▶ **Input material**:
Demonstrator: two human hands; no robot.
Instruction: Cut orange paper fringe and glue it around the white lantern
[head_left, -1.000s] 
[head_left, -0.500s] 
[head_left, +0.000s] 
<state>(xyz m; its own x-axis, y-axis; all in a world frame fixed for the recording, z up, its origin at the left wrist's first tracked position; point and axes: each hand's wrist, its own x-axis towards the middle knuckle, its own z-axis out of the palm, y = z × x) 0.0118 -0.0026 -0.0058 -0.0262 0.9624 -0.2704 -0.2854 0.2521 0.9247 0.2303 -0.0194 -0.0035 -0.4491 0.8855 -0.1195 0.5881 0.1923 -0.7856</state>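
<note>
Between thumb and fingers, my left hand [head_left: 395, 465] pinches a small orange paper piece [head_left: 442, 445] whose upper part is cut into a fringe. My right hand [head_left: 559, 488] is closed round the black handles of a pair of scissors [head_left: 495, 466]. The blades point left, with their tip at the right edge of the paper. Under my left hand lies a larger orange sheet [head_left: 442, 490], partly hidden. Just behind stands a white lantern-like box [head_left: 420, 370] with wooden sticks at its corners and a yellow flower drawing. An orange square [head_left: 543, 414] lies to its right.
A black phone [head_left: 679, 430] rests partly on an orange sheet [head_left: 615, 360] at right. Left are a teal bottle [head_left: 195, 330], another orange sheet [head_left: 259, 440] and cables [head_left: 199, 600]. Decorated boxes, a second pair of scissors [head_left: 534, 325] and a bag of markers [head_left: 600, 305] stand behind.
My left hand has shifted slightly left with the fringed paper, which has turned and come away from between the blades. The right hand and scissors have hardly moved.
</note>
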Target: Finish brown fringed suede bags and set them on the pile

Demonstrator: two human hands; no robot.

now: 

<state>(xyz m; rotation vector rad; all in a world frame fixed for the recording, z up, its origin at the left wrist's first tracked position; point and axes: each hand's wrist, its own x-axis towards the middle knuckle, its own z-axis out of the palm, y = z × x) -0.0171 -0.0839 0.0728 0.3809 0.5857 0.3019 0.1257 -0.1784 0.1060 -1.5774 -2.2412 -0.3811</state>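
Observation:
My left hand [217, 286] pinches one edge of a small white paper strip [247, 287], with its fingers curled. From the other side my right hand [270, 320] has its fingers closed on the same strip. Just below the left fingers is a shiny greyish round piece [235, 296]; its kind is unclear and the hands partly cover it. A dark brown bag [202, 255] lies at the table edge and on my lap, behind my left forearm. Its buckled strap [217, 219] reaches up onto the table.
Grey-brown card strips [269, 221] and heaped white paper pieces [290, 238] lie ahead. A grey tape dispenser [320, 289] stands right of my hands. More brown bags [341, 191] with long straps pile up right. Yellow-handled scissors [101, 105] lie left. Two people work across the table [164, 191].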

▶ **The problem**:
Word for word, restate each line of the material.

▶ **Worked solution**:
Demonstrator: two human hands; no robot.
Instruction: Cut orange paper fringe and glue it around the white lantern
[head_left, -1.000s] 
[head_left, -0.500s] 
[head_left, +0.000s] 
<state>(xyz m; its own x-axis, y-axis; all in a world frame fixed for the recording, z up, its origin at the left wrist's first tracked position; point and axes: each hand's wrist, its own x-axis towards the middle knuckle, its own z-axis out of the palm, y = z × x) 0.0118 -0.0026 -0.0058 -0.0262 0.9624 -0.2704 -0.2854 0.2521 0.9247 0.2303 -0.0194 -0.0035 -0.4491 0.8855 -0.1195 0.5881 0.1923 -0.7856</state>
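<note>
Between thumb and fingers, my left hand [head_left: 395, 465] pinches a small orange paper piece [head_left: 442, 445] whose upper part is cut into a fringe. My right hand [head_left: 559, 488] is closed round the black handles of a pair of scissors [head_left: 495, 466]. The blades point left, with their tip at the right edge of the paper. Under my left hand lies a larger orange sheet [head_left: 442, 490], partly hidden. Just behind stands a white lantern-like box [head_left: 420, 370] with wooden sticks at its corners and a yellow flower drawing. An orange square [head_left: 543, 414] lies to its right.
A black phone [head_left: 679, 430] rests partly on an orange sheet [head_left: 615, 360] at right. Left are a teal bottle [head_left: 195, 330], another orange sheet [head_left: 259, 440] and cables [head_left: 199, 600]. Decorated boxes, a second pair of scissors [head_left: 534, 325] and a bag of markers [head_left: 600, 305] stand behind.
My left hand has shifted slightly left with the fringed paper, which has turned and come away from between the blades. The right hand and scissors have hardly moved.
</note>
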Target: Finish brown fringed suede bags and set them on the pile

Demonstrator: two human hands; no robot.

now: 

<state>(xyz m; rotation vector rad; all in a world frame fixed for the recording, z up, its origin at the left wrist's first tracked position; point and axes: each hand's wrist, its own x-axis towards the middle knuckle, its own z-axis out of the palm, y = z × x) -0.0171 -0.0839 0.0728 0.3809 0.5857 0.3019 0.1257 -0.1784 0.1060 -1.5774 -2.2412 -0.3811</state>
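Observation:
My left hand [217, 286] pinches one edge of a small white paper strip [247, 287], with its fingers curled. From the other side my right hand [270, 320] has its fingers closed on the same strip. Just below the left fingers is a shiny greyish round piece [235, 296]; its kind is unclear and the hands partly cover it. A dark brown bag [202, 255] lies at the table edge and on my lap, behind my left forearm. Its buckled strap [217, 219] reaches up onto the table.
Grey-brown card strips [269, 221] and heaped white paper pieces [290, 238] lie ahead. A grey tape dispenser [320, 289] stands right of my hands. More brown bags [341, 191] with long straps pile up right. Yellow-handled scissors [101, 105] lie left. Two people work across the table [164, 191].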

That concludes the response.